:: Source material ::
--- START ---
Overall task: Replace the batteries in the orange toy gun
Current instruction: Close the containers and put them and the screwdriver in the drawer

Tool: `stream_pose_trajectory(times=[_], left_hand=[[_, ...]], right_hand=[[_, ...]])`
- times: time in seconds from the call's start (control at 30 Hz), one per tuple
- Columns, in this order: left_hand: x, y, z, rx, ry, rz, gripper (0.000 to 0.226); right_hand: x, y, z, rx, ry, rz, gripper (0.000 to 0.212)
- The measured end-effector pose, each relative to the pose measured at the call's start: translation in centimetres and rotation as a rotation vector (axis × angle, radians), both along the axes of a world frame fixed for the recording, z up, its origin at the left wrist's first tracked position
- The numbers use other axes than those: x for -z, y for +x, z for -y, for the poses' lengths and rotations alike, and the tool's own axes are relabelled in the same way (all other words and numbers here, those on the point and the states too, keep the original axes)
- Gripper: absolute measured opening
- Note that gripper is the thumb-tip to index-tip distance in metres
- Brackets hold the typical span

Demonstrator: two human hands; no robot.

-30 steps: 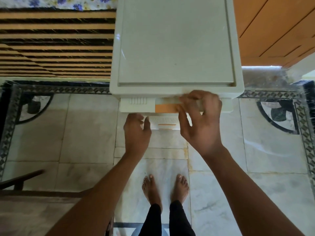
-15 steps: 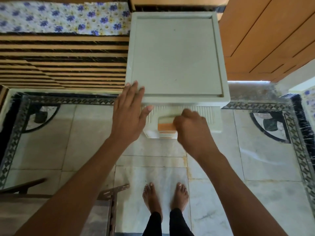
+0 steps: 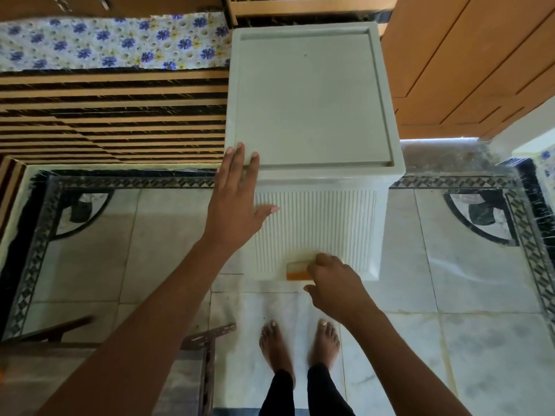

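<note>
Cabinet: we saw a pale plastic cabinet from above, its ribbed front facing the person.
Left hand: the left hand lay flat on the cabinet's near left corner. Its fingers were straight and slightly spread, and the thumb stretched out across the ribbed front. It held nothing.
Right hand: the right hand was low at the foot of the cabinet's front, fingers curled over the right end of an orange-and-white handle. The fingertips were hidden, so we judged a grip rather than saw one.
Toy gun: no orange toy gun and no batteries showed anywhere. We could not tell whether they lay inside the cabinet.
Step in hand: we judged this the fetching stage, opening the cabinet's front to reach the toy or the batteries. The battery swap itself was not begun.
Next move: we reckoned it called for a steady pull on the handle toward the person. Meanwhile the left hand would brace the cabinet so its light body did not slide or tip.
Around the cabinet: bare feet stood on the marble floor in front of it. Wooden slats lay to its left and a wooden door to its right.
</note>
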State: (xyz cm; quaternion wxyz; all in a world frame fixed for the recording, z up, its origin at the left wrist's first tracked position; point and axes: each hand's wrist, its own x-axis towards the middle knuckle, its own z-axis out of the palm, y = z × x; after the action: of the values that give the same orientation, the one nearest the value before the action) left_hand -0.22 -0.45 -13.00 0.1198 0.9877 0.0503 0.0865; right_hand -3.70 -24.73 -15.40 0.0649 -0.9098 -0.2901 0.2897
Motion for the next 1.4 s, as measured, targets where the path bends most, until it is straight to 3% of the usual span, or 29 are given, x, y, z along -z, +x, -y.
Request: stream_pose_trajectory(times=[0.2,0.27,0.37,0.5,0.6,0.67,0.73,0.8,1.2,1.3,1.4], left_hand=[[1.8,0.3,0.1,-0.057,0.077,0.09,0.088],[2.1,0.5,0.4,-0.084,0.054,0.147,0.082],[2.7,0.7,0.8,-0.108,-0.013,0.215,0.076],[3.0,0.5,1.0,-0.141,-0.093,0.248,0.073],[3.1,0.4,1.1,-0.142,-0.133,0.271,0.073],[3.4,0.4,1.1,-0.141,-0.133,0.273,0.073],[3.7,0.5,1.0,-0.145,-0.13,0.275,0.072],[3.9,0.6,0.9,-0.151,-0.126,0.276,0.071],[3.3,0.4,0.9,-0.152,-0.137,0.279,0.069],[2.3,0.0,1.3,-0.147,-0.209,0.251,0.066],[-0.7,-0.9,1.2,-0.182,-0.431,0.226,0.056]], right_hand=[[6.5,5.5,-2.7,0.045,-0.11,-0.056,0.076],[7.0,8.3,-3.7,0.067,-0.094,-0.051,0.074],[7.4,10.3,-4.4,0.162,0.039,-0.065,0.052],[7.5,8.1,-2.5,0.731,0.343,-0.012,0.037],[7.9,7.8,-0.6,1.113,0.37,-0.024,0.059],[8.3,9.1,0.0,1.225,0.332,-0.086,0.072],[8.9,10.6,0.0,1.246,0.352,-0.126,0.073],[9.1,11.6,-0.4,1.278,0.398,-0.115,0.061],[8.4,11.8,-1.2,1.324,0.473,-0.16,0.083],[6.1,10.0,-1.8,1.35,0.541,-0.176,0.068],[1.3,7.6,-2.6,1.266,0.601,-0.138,0.039]])
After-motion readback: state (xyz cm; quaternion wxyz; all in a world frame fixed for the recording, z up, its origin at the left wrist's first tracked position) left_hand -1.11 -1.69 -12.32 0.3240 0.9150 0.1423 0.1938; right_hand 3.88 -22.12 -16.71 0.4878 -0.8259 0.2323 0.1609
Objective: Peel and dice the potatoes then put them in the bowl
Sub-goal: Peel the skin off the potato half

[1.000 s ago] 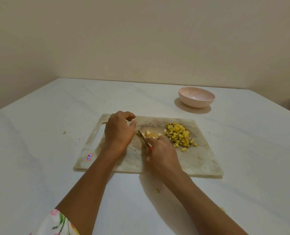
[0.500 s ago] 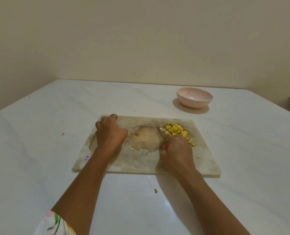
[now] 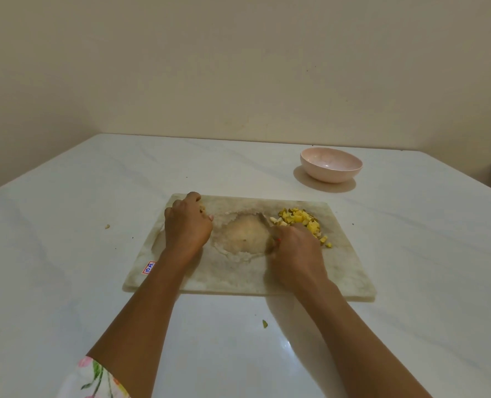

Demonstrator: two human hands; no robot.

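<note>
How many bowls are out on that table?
1. The pink bowl stands on the white table, beyond the far right corner of the cutting board. It looks empty. Nothing in view seems big enough to hide another.

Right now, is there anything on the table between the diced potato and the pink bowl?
Nothing visible does. The diced potato lies on the cutting board, and only bare table lies between that board and the pink bowl.

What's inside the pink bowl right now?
Nothing visible: the pink bowl shows a bare inner wall, though its near rim hides the bottom. The diced potato sits on the cutting board.
</note>
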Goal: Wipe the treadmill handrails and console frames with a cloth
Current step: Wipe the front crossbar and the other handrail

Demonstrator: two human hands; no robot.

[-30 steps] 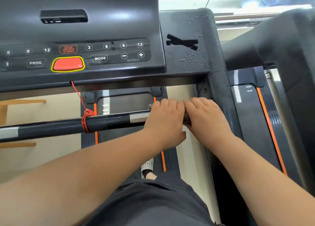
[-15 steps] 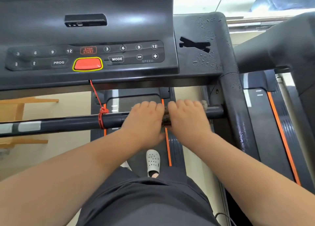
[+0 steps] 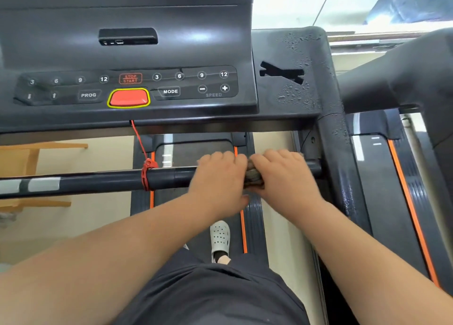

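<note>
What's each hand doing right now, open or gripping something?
Left hand: grip closed round the black handrail bar.
Right hand: grip closed on the crumpled brown cloth on that bar.

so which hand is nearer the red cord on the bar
Left. The left hand grips the bar right of the red cord; the right hand holds the cloth farther along.

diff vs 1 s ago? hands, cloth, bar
The left hand and right hand slid the cloth leftward along the crossbar. They went from the right upright toward the red cord, then eased slightly back right. The bar's right end is now exposed. Unchanged: both hands grip the crossbar side by side, cloth bunched between them, and the cord stays tied in place.
</note>
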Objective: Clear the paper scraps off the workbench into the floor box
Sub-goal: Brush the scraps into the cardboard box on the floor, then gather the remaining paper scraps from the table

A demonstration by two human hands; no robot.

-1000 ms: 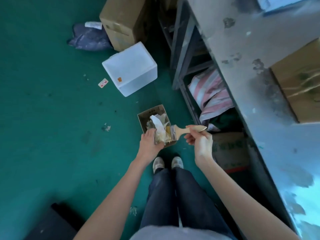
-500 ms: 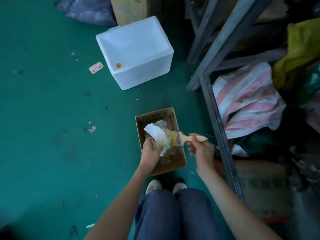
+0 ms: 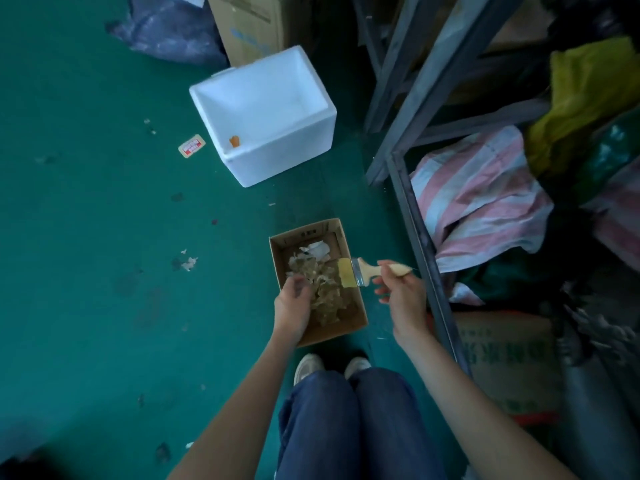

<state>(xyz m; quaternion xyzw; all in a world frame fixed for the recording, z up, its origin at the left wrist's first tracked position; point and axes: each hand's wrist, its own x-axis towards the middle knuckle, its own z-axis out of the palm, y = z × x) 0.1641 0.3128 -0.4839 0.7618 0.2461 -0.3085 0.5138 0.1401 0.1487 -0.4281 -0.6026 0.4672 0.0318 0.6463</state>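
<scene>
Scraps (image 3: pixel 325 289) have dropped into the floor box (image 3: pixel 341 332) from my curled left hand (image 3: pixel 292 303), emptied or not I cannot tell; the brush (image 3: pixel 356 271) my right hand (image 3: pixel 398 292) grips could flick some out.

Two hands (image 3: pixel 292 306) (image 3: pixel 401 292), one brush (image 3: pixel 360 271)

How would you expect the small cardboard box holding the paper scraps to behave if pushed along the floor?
Probably light: the cardboard box holds only loose paper scraps, so it would likely slide easily on the smooth green floor. Its thin, open-topped walls may flex if squeezed. It sits flat on its base, so tipping seems unlikely.
</scene>
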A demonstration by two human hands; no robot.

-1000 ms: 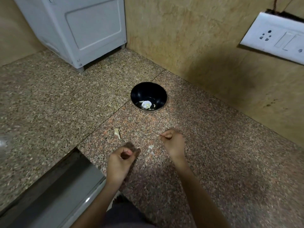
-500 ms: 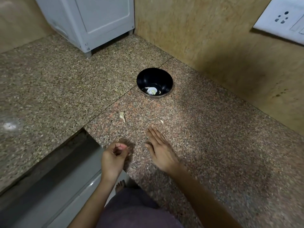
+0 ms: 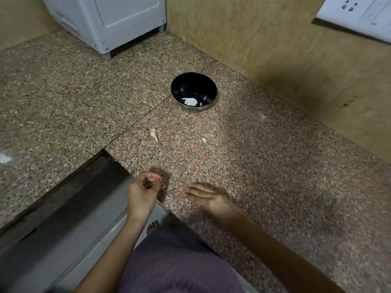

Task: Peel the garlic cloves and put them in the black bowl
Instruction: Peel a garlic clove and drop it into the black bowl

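The black bowl (image 3: 203, 87) sits toward the back of the granite counter (image 3: 268, 178), near the corner where the tan wall (image 3: 254, 34) meets a white appliance (image 3: 118, 20), so it is out of the working patch but within an arm's stretch. A few pale pieces (image 3: 191, 101) lie in its bottom; whether they are peeled cloves or skin, I can't say from here. One garlic clove (image 3: 154, 134) with its papery tail lies loose on the stone between bowl and hands, and a smaller pale bit (image 3: 204, 140) lies off to its right, both apart from the bowl. The left hand (image 3: 145, 192) hovers at the counter's front corner with its fingers curled in and the thumb meeting the fingertips, the way one pinches something small, though I cannot tell whether anything is in there. The right hand (image 3: 211, 197) lies low over the stone with fingers straight and relaxed, gripping nothing. I'd guess the loose clove is next. The counter drops off just left of the left hand into a lower grey ledge (image 3: 80, 204), so a flicked clove could go over; toward the bowl the way is open.
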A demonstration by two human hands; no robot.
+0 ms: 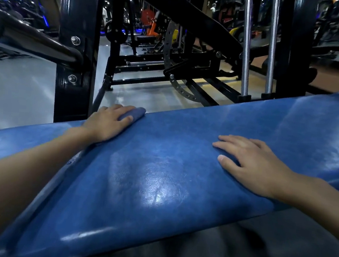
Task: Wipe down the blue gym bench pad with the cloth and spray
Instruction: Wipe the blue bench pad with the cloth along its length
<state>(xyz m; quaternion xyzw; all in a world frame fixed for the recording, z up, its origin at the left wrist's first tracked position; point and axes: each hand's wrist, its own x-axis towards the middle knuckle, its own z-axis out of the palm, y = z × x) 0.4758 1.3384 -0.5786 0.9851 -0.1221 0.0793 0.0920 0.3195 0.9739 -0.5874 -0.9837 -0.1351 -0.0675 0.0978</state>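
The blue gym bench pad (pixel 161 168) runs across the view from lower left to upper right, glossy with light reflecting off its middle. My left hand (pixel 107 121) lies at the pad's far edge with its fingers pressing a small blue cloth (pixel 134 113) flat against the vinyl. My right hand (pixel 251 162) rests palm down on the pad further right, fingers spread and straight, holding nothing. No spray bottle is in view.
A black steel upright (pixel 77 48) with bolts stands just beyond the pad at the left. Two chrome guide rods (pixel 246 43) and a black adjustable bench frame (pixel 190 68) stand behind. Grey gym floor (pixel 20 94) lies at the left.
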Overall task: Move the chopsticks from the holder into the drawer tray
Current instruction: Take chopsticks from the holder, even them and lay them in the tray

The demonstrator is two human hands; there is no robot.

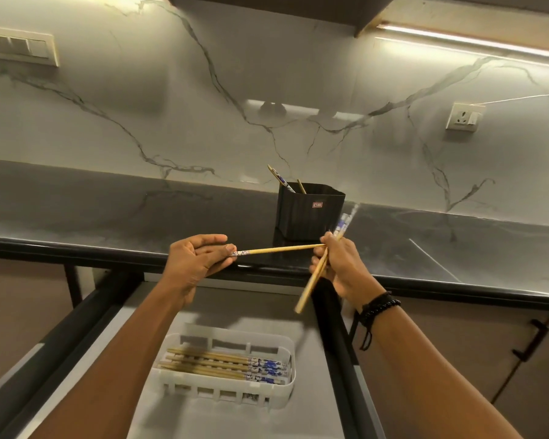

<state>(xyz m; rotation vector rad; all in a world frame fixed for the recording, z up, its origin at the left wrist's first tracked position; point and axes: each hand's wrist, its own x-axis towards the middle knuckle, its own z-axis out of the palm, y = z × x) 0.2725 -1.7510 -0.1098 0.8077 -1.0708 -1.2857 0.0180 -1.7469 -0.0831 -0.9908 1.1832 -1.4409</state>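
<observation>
Starting at the left, we see our left hand (194, 258) raised over the open grey drawer (251, 312), thumb and forefinger pinching the blue-patterned end of a single pale bamboo chopstick (279, 249) that runs almost level to the right. Its thin tip meets our right hand (336, 266), where the fingers are curled and pressed around a second bamboo chopstick (311, 282); that one slants from its blurred blue-and-white top, up near the holder, down to a plain tip hanging above the drawer. We cannot tell whether the right fingers also grip the level stick's tip. A black beaded bracelet (377, 307) circles the right wrist.

Below, between our forearms, a white slotted plastic tray (222, 391) sits in the drawer with several matching chopsticks (216, 364) lying side by side, patterned ends to the right. Behind the hands, on the dark glossy countertop (108, 213), a black ribbed square holder (309, 212) stands upright with two remaining chopsticks (281, 179) leaning inside it.
</observation>
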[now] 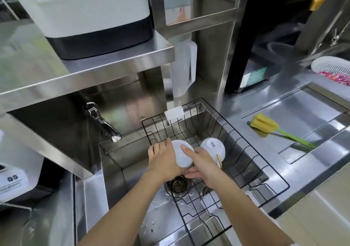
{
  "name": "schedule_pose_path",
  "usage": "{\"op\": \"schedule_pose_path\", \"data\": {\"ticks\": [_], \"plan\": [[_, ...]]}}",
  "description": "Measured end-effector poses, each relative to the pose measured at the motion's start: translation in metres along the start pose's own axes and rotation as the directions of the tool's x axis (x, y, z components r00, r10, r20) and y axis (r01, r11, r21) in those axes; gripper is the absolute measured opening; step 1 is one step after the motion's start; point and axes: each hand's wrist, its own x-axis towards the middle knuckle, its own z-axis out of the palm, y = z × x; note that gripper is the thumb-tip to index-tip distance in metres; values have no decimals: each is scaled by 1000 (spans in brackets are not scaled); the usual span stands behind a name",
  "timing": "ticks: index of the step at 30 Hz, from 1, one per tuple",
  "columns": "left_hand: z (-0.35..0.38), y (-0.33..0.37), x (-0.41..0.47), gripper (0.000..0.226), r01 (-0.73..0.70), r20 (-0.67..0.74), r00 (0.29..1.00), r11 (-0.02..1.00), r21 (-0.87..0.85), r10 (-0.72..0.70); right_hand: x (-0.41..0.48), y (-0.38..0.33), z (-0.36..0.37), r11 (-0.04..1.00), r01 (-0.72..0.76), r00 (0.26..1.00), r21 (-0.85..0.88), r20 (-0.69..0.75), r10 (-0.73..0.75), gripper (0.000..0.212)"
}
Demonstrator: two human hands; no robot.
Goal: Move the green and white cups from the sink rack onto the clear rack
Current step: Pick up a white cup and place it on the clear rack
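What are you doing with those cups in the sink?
A person is reaching into the black wire rack over the sink. Both hands, left hand and right hand, hold one upside-down white cup. A second white cup with a gold handle sits beside it in the rack. Neither cup has left the rack yet.
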Motion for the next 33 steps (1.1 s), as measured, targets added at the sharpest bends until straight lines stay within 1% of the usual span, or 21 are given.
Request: {"op": "schedule_pose_path", "data": {"ticks": [2,5,8,11,14,16,17,19,21,22,24,27,29,31,33], "plan": [[0,0,-2,124,13,-24,1000,999,-39,-14,-5,-5,3,995,87,994,-52,-57,-90,50],[0,3,-6,124,36,-72,996,992,-122,-45,-9,-9,9,971,222,968,-95,-100,-231,45],[-2,5,-8,116,31,-125,990,976,-214,-59,-18,-11,16,940,330,934,-86,-112,-338,38],[-7,7,-12,103,-30,-258,964,936,-350,-66,-28,-13,21,903,429,891,-35,-145,-429,30],[-14,7,-16,102,-88,-359,927,871,-483,-105,-37,-21,26,883,463,867,80,-247,-433,21],[-22,4,-20,103,-114,-362,920,781,-614,-150,-40,-31,31,893,433,878,123,-279,-388,26],[-27,3,-23,102,-125,-352,921,728,-674,-168,-41,-36,34,908,392,902,146,-256,-349,33],[-36,-3,-31,98,-150,-345,921,655,-740,-179,-43,-46,39,938,284,956,198,-140,-260,46],[-42,-11,-42,94,-184,-354,923,636,-750,-151,-46,-53,44,950,224,974,216,-11,-227,49],[-45,-15,-47,92,-196,-354,926,634,-748,-131,-47,-56,47,952,230,970,202,32,-241,47],[-51,-22,-58,89,-205,-356,927,633,-746,-120,-49,-59,58,946,274,955,172,66,-288,40],[-64,-33,-72,91,-183,-348,925,628,-756,-150,-54,-58,83,931,340,939,132,16,-345,38],[-77,-44,-84,88,-164,-332,926,603,-780,-179,-60,-58,101,909,400,915,116,-6,-402,41],[-95,-59,-98,77,-162,-338,914,560,-813,-226,-68,-61,119,871,482,875,95,-1,-484,47],[-111,-73,-114,74,-171,-364,891,543,-822,-271,-79,-66,138,817,577,817,13,14,-577,48]]}}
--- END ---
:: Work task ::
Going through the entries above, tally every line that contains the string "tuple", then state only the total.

:: Output below ::
2